*WHAT THIS TASK INVOLVES*
Take the entries below and print only the lines from the one with "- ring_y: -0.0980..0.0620" through the one with "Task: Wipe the", exactly as they stand, both ends included.

*** Opening AVAILABLE DATA ***

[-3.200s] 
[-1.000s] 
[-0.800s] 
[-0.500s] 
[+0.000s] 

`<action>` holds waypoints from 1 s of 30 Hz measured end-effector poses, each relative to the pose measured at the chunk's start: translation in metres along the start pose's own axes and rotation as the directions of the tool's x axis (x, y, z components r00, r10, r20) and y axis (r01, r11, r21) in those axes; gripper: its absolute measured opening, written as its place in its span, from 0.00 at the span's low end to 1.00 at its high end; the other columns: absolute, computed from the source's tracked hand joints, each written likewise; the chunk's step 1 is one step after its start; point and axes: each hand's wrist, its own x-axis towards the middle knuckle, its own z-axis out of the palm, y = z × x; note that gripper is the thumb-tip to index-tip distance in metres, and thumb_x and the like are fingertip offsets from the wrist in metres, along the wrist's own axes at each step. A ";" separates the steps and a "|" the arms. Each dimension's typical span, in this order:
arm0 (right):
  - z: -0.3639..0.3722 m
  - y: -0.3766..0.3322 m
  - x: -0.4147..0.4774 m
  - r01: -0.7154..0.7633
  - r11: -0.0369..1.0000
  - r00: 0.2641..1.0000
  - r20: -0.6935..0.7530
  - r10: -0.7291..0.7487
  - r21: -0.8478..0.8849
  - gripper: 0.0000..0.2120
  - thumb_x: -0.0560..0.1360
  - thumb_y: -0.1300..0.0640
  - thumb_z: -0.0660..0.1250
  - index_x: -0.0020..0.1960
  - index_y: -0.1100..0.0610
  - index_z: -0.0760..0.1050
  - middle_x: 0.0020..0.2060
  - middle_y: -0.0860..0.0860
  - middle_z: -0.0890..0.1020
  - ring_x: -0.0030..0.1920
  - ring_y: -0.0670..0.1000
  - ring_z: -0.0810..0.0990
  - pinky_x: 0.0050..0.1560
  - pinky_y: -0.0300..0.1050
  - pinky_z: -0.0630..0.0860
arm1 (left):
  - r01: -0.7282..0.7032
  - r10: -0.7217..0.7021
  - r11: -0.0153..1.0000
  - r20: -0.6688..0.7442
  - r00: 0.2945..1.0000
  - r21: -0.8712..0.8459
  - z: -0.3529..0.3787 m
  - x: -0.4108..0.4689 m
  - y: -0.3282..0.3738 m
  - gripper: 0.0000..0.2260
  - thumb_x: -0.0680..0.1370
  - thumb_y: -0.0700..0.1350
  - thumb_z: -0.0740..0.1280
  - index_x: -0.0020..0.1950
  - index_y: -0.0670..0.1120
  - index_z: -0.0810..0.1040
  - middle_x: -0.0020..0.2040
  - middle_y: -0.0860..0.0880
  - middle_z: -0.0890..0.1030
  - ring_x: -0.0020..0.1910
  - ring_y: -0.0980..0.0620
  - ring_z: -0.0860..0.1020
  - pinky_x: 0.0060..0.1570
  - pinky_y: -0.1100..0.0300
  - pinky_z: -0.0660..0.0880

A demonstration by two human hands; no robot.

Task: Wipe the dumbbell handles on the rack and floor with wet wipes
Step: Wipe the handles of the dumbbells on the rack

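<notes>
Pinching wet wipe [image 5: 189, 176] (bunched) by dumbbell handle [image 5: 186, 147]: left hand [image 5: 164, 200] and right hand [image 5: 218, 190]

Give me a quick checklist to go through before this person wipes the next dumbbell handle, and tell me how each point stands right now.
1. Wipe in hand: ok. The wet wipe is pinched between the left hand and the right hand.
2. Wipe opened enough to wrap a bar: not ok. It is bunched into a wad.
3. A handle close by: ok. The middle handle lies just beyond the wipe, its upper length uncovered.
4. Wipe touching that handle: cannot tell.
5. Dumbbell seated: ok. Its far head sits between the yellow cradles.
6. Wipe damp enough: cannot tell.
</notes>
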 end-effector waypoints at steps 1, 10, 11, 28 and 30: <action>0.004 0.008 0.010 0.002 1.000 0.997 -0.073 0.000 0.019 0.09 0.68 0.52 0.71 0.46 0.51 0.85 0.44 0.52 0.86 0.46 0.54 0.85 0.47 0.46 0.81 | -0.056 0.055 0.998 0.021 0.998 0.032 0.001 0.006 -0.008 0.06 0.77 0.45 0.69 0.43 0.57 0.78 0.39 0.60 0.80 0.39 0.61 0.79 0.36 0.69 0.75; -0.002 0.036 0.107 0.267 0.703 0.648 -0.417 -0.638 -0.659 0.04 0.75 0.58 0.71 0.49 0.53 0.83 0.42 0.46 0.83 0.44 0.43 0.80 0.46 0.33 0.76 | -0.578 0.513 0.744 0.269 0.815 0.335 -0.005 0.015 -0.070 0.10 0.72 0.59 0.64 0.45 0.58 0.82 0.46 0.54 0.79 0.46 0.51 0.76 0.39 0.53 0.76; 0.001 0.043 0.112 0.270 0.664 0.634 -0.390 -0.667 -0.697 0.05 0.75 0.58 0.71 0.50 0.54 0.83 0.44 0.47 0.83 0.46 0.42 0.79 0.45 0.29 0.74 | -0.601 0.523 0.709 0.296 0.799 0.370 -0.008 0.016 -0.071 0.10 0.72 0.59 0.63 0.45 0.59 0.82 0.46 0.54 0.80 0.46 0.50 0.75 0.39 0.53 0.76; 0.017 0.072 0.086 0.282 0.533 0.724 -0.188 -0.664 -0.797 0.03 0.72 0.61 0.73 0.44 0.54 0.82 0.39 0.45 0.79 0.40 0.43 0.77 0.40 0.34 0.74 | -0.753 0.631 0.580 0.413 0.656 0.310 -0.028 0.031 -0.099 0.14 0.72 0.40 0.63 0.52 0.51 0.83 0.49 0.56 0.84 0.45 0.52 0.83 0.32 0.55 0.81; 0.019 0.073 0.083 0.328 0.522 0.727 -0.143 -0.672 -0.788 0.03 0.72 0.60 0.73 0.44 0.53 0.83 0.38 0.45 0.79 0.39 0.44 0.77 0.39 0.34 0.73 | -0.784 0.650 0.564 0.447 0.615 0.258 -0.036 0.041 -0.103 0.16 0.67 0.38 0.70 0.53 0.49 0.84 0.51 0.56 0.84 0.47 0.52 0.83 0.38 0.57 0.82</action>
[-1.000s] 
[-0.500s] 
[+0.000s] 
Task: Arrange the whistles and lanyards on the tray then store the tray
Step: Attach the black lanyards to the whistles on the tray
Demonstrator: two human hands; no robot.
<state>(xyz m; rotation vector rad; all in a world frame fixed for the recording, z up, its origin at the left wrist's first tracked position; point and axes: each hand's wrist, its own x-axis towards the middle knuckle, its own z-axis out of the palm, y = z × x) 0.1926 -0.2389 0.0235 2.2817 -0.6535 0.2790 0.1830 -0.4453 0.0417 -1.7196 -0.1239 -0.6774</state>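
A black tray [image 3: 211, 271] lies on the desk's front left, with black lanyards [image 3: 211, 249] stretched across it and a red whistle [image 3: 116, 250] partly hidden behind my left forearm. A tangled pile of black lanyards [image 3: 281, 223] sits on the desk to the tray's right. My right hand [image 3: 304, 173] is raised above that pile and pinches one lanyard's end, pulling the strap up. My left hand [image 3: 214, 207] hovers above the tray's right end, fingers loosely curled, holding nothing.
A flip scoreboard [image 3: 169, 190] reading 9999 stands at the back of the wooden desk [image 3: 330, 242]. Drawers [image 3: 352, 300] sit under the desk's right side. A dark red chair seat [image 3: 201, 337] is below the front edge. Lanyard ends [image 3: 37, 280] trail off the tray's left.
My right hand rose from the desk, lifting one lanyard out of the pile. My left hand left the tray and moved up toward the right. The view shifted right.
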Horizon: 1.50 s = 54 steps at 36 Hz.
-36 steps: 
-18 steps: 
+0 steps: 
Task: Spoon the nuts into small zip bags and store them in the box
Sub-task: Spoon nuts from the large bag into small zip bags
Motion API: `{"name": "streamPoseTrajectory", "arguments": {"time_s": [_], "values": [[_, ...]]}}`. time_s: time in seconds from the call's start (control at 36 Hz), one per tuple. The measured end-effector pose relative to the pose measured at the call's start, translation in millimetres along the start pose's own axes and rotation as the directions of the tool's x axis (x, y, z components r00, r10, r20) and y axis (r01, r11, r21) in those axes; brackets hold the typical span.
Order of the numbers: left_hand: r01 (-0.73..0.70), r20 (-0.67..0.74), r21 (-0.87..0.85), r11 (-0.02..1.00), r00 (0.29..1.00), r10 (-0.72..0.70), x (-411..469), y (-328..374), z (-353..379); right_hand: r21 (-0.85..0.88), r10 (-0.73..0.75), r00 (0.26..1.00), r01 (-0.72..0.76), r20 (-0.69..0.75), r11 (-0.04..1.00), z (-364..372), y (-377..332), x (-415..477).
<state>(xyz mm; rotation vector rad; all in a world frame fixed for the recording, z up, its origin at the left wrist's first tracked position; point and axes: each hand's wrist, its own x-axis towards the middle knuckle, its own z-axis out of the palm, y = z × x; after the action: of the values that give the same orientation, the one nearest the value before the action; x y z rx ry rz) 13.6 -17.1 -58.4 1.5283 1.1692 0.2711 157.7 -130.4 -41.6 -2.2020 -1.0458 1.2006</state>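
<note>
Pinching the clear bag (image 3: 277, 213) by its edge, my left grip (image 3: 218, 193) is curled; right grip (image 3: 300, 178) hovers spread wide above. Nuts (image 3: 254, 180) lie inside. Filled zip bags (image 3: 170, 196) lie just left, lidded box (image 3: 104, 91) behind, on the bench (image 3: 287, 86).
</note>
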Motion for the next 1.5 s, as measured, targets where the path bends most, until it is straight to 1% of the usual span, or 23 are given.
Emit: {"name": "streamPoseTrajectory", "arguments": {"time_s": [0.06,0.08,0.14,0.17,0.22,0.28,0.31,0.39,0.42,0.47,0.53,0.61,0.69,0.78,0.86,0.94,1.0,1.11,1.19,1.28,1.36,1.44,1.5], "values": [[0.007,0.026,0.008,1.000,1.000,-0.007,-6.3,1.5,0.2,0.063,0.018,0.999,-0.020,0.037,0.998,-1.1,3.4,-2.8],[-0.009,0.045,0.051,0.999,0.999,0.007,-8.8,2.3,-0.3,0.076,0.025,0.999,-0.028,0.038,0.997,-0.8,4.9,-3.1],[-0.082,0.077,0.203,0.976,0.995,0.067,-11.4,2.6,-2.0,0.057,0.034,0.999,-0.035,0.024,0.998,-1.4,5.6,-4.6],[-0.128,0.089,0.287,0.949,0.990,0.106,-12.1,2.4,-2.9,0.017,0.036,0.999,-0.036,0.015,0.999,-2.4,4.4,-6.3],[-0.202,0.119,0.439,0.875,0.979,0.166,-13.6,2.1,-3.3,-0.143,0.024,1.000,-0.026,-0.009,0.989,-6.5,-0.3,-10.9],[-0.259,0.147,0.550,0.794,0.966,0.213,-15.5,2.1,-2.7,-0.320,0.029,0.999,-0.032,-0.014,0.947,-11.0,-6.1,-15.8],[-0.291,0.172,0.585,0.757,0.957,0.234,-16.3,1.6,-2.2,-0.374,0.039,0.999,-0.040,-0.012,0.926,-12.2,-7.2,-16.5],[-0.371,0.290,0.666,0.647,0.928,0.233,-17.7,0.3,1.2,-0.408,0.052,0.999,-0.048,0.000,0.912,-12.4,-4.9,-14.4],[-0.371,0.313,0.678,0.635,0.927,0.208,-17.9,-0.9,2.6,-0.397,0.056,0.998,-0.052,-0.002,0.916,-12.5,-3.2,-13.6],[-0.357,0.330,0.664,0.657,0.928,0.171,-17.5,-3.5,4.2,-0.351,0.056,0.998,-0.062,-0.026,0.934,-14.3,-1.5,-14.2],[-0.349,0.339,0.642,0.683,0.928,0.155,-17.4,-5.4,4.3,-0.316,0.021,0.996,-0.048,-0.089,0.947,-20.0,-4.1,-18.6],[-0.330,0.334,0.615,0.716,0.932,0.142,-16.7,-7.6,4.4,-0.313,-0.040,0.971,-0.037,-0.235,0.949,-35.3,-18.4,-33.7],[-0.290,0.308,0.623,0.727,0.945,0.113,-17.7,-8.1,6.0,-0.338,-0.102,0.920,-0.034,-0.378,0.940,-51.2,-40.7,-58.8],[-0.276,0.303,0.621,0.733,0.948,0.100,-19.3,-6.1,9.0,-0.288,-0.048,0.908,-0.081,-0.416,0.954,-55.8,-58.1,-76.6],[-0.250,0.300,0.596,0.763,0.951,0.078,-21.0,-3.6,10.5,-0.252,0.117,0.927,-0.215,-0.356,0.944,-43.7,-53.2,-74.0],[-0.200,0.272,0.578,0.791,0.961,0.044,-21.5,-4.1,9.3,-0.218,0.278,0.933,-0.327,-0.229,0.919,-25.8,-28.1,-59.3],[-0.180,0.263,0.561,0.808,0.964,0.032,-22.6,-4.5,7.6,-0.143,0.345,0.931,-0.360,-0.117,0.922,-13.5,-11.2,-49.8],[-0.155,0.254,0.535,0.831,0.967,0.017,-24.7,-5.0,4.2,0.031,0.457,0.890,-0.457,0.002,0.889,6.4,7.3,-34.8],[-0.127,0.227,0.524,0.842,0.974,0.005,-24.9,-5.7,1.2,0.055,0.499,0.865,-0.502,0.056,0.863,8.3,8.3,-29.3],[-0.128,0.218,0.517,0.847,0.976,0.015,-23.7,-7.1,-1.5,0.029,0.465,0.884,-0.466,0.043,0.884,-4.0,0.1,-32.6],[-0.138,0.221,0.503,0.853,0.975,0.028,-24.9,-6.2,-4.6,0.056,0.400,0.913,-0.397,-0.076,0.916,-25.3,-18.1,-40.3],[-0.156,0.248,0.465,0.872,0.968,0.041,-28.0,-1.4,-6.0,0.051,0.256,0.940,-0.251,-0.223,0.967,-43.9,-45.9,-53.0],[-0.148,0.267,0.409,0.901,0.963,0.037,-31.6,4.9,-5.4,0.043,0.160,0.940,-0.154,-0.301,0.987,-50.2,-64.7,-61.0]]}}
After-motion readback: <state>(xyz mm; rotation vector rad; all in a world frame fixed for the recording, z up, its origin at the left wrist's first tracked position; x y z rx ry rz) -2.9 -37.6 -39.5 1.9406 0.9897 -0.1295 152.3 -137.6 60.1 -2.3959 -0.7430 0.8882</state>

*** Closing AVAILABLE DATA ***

*RESPONSE TO THIS EXERCISE*
  - ring_y: -0.0980..0.0620
  - ring_z: -0.0860..0.1020
  - pinky_x: 0.0060..0.1570
  - pinky_y: -0.1100..0.0300
  - pinky_z: -0.0660..0.0880

A demonstration by two human hands; no robot.

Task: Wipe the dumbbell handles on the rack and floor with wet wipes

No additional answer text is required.